Ses parents, Radojka et Stipe, travaillaient dans une usine de vêtements. Ils avaient nommé leur fils d’après le père du père de Modric – Luka.
Luka senior se trouvait devant sa maison rurale près des montagnes de Velebit le matin en question. Il avait emmené ses chèvres paître et c’est là que les soldats serbes errants – les « Chetniks », comme les appelle Modric – l’ont trouvé.

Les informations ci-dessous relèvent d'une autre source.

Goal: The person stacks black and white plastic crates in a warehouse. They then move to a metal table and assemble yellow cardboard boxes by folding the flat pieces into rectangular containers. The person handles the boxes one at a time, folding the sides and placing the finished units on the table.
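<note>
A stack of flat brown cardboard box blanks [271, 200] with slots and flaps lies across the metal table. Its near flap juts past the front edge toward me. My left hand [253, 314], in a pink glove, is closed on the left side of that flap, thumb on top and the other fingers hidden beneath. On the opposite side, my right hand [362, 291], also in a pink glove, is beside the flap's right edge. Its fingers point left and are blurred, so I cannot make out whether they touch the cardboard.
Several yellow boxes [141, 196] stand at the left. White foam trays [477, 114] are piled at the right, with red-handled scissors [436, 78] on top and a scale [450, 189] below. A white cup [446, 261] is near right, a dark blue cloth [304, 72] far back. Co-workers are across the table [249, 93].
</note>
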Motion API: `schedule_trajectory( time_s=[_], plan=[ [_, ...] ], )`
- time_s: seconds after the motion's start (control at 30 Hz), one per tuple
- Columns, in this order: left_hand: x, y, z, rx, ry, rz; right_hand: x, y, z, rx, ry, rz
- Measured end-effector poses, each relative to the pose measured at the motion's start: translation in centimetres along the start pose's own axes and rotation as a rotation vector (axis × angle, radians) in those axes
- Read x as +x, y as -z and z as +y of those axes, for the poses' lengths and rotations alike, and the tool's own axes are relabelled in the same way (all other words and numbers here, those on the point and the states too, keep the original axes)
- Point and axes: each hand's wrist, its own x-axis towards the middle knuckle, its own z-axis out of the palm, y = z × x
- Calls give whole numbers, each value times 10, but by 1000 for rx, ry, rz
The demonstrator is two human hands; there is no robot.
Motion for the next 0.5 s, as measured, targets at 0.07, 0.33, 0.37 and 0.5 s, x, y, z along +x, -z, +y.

« Grand-père Luka a été fauché par des tirs de mitrailleuses », dit Modric. « A bout portant. Il avait 66 ans. Mon cœur se brise chaque fois que je pense à lui en train de mourir, littéralement à sa porte. Quel genre de personnes peut froidement prendre la vie d’un vieil homme innocent ?
Stipe Modric s’est inscrit après cela, mais, dit son fils: « Je n’ai jamais ressenti de haine dans ses paroles. »
La famille a déménagé. Pendant quatre mois, ils ont vécu dans un camp de réfugiés, puis sont retournés à Zadar pour vivre dans une chambre d’hôtel avec d’autres familles déplacées et relocalisées.
Se faisant de nouveaux amis, jouant au football improvisé dans la rue, Modric a été inscrit dans un programme de football local et à partir de là, il a continué à improviser – pour le Dynamo Zagreb, Tottenham, le Real et la Croatie, les conduisant à une finale de Coupe du monde – jusqu’à mardi. nuit contre Chelsea.
Cela a fait de Modric un héros croate – bien que beaucoup remettent en question sa proximité avec les frères Mamic et la corruption au sein du football croate.
Cependant, l’attention s’est principalement concentrée sur la créativité sur le terrain de Modric et son remarquable moteur interne. Il pourrait courir pour toujours et pour la Croatie, il le ferait.
Mais il n’a pas oublié les années 1990 et une fois que vous entendez parler de grand-père Luke, vous ne pouvez pas penser à Luka Modric en termes purement footballistiques.
Lui non plus. Trois jours après l’invasion de l’Ukraine par Poutine, Modric a tweeté à ses 2,2 millions de followers : « J’ai grandi pendant la guerre et je ne le souhaite à personne. Nous devons arrêter ce non-sens où des innocents meurent.
Les horreurs de l’Ukraine et les meurtres occasionnels et impitoyables avaient rendu Modric à son grand-père. La Russie n’est plus seulement une équipe à affronter à Zagreb.
Heureusement, mardi à Madrid, d’autres sentiments et d’autres images de Modric ont été restaurés. Heureusement, malheureusement, c’est un homme de notre temps.